WHAT THIS TASK INVOLVES:
Pull out all lines from the listing below in which the word "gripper" appears.

======== INFORMATION SHOWN

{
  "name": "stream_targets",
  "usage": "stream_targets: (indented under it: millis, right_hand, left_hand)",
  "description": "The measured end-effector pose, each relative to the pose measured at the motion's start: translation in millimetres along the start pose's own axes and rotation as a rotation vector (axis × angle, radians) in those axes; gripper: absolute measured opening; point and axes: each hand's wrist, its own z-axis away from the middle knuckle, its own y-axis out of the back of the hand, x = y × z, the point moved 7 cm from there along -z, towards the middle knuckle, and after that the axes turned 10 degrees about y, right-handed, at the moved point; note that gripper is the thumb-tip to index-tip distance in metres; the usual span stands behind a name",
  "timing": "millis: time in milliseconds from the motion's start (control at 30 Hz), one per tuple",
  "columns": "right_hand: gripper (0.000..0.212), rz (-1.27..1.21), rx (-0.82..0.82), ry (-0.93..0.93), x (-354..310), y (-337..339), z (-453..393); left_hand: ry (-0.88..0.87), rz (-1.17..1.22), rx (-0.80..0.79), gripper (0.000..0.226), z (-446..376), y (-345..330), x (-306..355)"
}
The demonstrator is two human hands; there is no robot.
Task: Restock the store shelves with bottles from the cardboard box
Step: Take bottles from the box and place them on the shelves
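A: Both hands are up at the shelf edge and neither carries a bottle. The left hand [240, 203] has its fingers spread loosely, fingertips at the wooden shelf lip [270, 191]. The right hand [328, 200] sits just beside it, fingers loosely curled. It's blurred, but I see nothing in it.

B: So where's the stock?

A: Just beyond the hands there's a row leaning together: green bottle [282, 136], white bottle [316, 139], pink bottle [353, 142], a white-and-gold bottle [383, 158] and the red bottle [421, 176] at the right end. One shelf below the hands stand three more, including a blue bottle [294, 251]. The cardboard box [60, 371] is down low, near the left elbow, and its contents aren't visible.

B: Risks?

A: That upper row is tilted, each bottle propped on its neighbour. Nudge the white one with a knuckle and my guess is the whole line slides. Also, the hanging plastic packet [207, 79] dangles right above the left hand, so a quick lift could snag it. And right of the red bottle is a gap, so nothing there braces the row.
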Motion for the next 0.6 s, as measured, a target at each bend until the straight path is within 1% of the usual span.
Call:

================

RESPONSE BOX:
  "description": "The measured end-effector pose, each relative to the pose measured at the motion's start: translation in millimetres along the start pose's own axes and rotation as a rotation vector (axis × angle, radians) in those axes; gripper: absolute measured opening; point and axes: each hand's wrist, its own z-axis away from the middle knuckle, its own y-axis out of the back of the hand, x = y × z, the point moved 7 cm from there along -z, towards the middle knuckle, and after that the axes turned 10 degrees about y, right-handed, at the moved point; note that gripper is the thumb-tip to index-tip distance in metres; the usual span stands behind a name",
  "columns": "right_hand: gripper (0.000..0.212), rz (-1.27..1.21), rx (-0.82..0.82), ry (-0.93..0.93), x (-354..310), y (-337..339), z (-453..393); left_hand: ry (-0.88..0.87), rz (-1.17..1.22), rx (-0.80..0.79), gripper (0.000..0.226), z (-446..376), y (-345..330), x (-306..355)"

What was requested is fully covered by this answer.